Availability Guide for Problem Management

Auditing Systems for Fault Tolerance
Availability Guide for Problem Management125509
7-5
Configuring Your Hardware for Fault Tolerance
Configuring Your Hardware for Fault Tolerance
You can ensure that your hardware configuration is fault tolerant by performing the
following tasks (some of which can be automated) in your system environment:
Testing backup paths
Performing powerfail testing
Configuring your hardware adequately for stress periods
Using mirrored disk drives
Avoiding a system freeze
Testing Backup Paths
While the preferred path to a device is operable, the system does not use any of the other
paths to that device. If an access path fails, the system switches to the backup path. Once
the fault on the original path is cleared, there may be a need to force the system to
switch back to the original path.
Since backup paths normally go untested, there is no guarantee that they are functional.
There must be a means of forcing the system to use these paths for testing purposes.
You can use DIVER to stop a processor and cause all processes and all lines to switch to
the backup. Forcing the system to use the backup processor for the device may affect the
performance of the processor to which the device has been switched, particularly if that
processor is being heavily used when you issue the command.

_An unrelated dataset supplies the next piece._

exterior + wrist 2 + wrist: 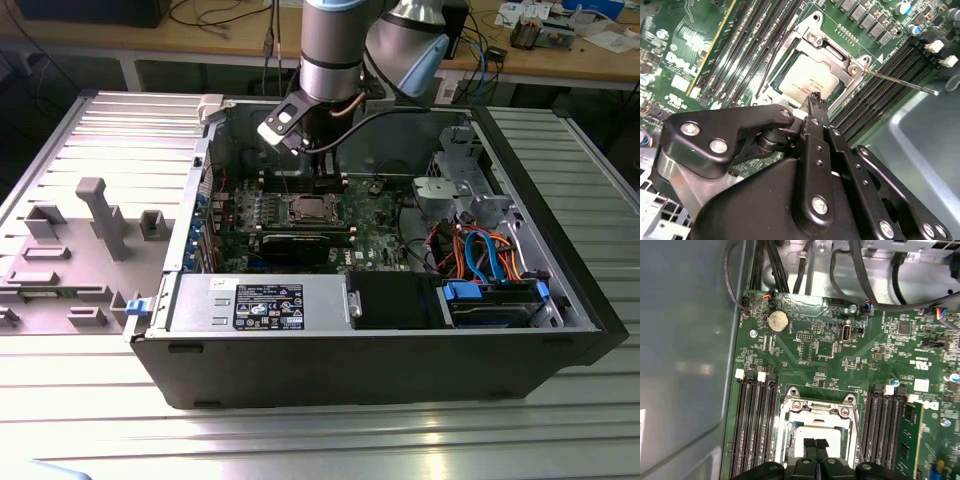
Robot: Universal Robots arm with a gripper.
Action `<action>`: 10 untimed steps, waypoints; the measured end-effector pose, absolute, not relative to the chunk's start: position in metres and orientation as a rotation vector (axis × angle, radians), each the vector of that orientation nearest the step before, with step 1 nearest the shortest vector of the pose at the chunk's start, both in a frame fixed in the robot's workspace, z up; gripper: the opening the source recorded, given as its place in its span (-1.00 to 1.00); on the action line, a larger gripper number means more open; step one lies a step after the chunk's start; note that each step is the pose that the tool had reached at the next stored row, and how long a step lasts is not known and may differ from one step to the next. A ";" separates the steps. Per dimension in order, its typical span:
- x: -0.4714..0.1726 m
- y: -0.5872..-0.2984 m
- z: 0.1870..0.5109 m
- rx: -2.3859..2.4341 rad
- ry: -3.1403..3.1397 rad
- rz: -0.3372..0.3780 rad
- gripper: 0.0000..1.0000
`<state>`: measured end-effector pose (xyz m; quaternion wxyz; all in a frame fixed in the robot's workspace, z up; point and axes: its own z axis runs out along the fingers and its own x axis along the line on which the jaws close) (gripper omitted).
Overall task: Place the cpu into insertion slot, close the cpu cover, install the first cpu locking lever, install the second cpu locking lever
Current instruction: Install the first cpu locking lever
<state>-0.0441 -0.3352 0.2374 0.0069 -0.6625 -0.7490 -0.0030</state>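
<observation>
Cpu (807, 85) just beneath closed pincer (815, 445) of upright arm (330, 45)

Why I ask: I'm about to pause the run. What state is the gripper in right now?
Gripper: closed, holding nothing, poised over the small flat silvery-grey square cpu.

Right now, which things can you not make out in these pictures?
Exterior view: the insertion slot is too small for any detail.
First wrist view: the tool and the picture edge hide the slot's near side.
Second wrist view: the tool hides part of the cpu.
</observation>
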 end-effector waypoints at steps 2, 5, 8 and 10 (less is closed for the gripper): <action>-0.044 -0.335 0.242 -2.073 -2.344 -0.007 -0.79; -0.044 -0.335 0.249 -2.074 -2.345 -0.005 -0.79; -0.044 -0.335 0.260 -2.074 -2.345 -0.004 -0.79; -0.044 -0.335 0.263 -2.074 -2.345 -0.003 -0.79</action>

Having tested the other access paths successfully, it may be preferable to reinstate the
original paths.
Performing Powerfail Testing
Powerfail testing allows you to evaluate the ability of the hardware and software to
recover correctly from the loss of power either to single or multiple components of the
system or to the entire system.
What Happens During a Power Failure
Between the power supply and the processor is a large capacitance which, when the
power fails, discharges its power, giving the processor enough time to shut down its
environment in a controlled manner.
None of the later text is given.